集団的自衛権の容認が閣議決定された。ニュースでも大きく報道され、官邸周辺はこれに反対する人たちによるデモで騒然とした。その後も、各地でデモは継続中だそうだ。同盟国の後方支援という、国際的に見ればもともと自衛権の範囲に収まっているレベルの話に過ぎないのに、報道だけ見ていると、まるで日本の外交政策が180度変わるかのごとき騒ぎっぷりである(筆者の周囲で話題にしている人は誰もいないが)。
ちなみに、筆者自身はこの問題にはなんの関心もない。とはいえ「興味ないです」で終わってもなんなので、とりあえず筆者が「集団的自衛権云々に興味がない理由」について説明しておこう。
改革しようとすれば、必ず反対する人たちが一定数存在する
何の分野であれ、何かを改革しようとすれば、必ず反対する人たちが一定数存在する。そういう既得権層をおどしたりすかしたりしてちまちま政策を実行していくことが政治の仕事だが、年金問題のようにあまりに既得権側(=高齢者)が強力だと、政治側は「改革」という言葉すらなかなか口には出せない。

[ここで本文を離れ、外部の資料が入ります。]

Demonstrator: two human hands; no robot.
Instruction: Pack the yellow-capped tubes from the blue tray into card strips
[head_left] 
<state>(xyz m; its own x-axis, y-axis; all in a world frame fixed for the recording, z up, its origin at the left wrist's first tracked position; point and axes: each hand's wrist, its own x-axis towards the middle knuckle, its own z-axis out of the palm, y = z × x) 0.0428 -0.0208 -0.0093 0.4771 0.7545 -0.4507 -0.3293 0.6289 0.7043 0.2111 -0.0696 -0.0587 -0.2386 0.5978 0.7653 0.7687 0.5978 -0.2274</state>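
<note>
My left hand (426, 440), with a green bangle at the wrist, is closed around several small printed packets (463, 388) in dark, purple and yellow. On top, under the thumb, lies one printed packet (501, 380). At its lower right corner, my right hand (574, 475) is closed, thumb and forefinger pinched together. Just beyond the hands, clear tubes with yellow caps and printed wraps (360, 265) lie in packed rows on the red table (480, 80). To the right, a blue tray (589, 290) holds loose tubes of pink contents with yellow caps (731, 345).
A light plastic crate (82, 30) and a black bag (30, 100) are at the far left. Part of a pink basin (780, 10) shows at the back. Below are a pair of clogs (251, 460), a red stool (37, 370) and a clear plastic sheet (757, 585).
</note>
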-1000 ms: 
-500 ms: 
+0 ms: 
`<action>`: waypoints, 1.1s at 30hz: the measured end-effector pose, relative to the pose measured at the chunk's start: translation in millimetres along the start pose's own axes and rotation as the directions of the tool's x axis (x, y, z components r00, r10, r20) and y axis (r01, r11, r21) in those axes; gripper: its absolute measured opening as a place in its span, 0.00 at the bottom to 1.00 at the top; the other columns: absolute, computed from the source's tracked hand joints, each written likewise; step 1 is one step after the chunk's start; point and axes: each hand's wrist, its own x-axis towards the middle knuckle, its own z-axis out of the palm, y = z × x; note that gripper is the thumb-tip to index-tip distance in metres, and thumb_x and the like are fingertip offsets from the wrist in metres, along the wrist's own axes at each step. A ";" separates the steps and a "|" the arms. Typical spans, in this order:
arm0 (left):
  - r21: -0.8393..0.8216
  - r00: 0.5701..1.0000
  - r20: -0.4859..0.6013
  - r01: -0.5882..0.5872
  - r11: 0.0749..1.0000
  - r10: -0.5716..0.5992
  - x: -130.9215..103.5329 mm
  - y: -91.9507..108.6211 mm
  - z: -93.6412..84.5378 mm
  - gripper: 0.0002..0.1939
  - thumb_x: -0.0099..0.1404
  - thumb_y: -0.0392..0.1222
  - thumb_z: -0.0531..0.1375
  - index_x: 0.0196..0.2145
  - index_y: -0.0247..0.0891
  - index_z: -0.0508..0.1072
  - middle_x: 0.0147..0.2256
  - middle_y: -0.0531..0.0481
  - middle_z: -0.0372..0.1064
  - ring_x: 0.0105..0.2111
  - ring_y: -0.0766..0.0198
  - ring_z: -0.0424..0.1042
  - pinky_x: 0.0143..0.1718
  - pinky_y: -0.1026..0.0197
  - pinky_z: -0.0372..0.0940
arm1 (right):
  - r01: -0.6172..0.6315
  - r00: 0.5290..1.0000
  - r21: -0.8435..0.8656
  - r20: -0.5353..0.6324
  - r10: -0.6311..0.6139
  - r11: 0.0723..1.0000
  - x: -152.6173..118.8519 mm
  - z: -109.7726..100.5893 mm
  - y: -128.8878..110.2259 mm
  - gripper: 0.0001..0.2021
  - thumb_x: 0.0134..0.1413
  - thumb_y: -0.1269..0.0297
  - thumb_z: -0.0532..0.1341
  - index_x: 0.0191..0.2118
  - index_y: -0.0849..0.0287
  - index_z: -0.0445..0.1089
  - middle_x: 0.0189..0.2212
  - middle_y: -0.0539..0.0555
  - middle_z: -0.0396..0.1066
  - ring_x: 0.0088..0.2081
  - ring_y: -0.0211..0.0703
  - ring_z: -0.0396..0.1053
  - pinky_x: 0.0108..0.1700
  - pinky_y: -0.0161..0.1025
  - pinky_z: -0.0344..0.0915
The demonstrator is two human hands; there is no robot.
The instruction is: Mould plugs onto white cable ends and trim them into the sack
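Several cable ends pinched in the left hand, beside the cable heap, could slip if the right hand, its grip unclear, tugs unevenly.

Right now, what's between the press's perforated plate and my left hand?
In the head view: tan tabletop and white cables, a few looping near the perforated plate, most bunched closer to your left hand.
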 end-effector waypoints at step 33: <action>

一方で、世の中には、国内に反対者がほとんどいない美味しいテーマもある。それは外交だ。「国民をびしびし働かせるぞ!」と言ったら総バッシングされるだろうが、「隣国をびしびししばき上げるぞ!」と言えば逆に支持率が上がることも珍しくないのだから、政治家にとってこれほど美味しいネタもない。
中国や韓国といった国は、国内に色々な問題を抱えていて、政治運営に微妙なかじ取りが要求される国だ。そんな彼らにとって「日本は軍国主義化しつつある!けしからん!」というのは、病みつきになるほど美味しいカードである。だから、彼らはこれからもことあるごとに「日本の軍国主義化」を自国民向けに叫び続けるだろう。
そして、そういう困った人たちは我が国にもいる。共産党や社民党、それに民主党といった政党は、今の政府の経済政策にケチをつけられない。なにも政府が100点満点だという意味ではなく、丸見えの弱点である「成長戦略が生ぬるい」という一点を(その生ぬるさに依存しているが故に)彼ら野党は口が裂けても指摘できないからだ。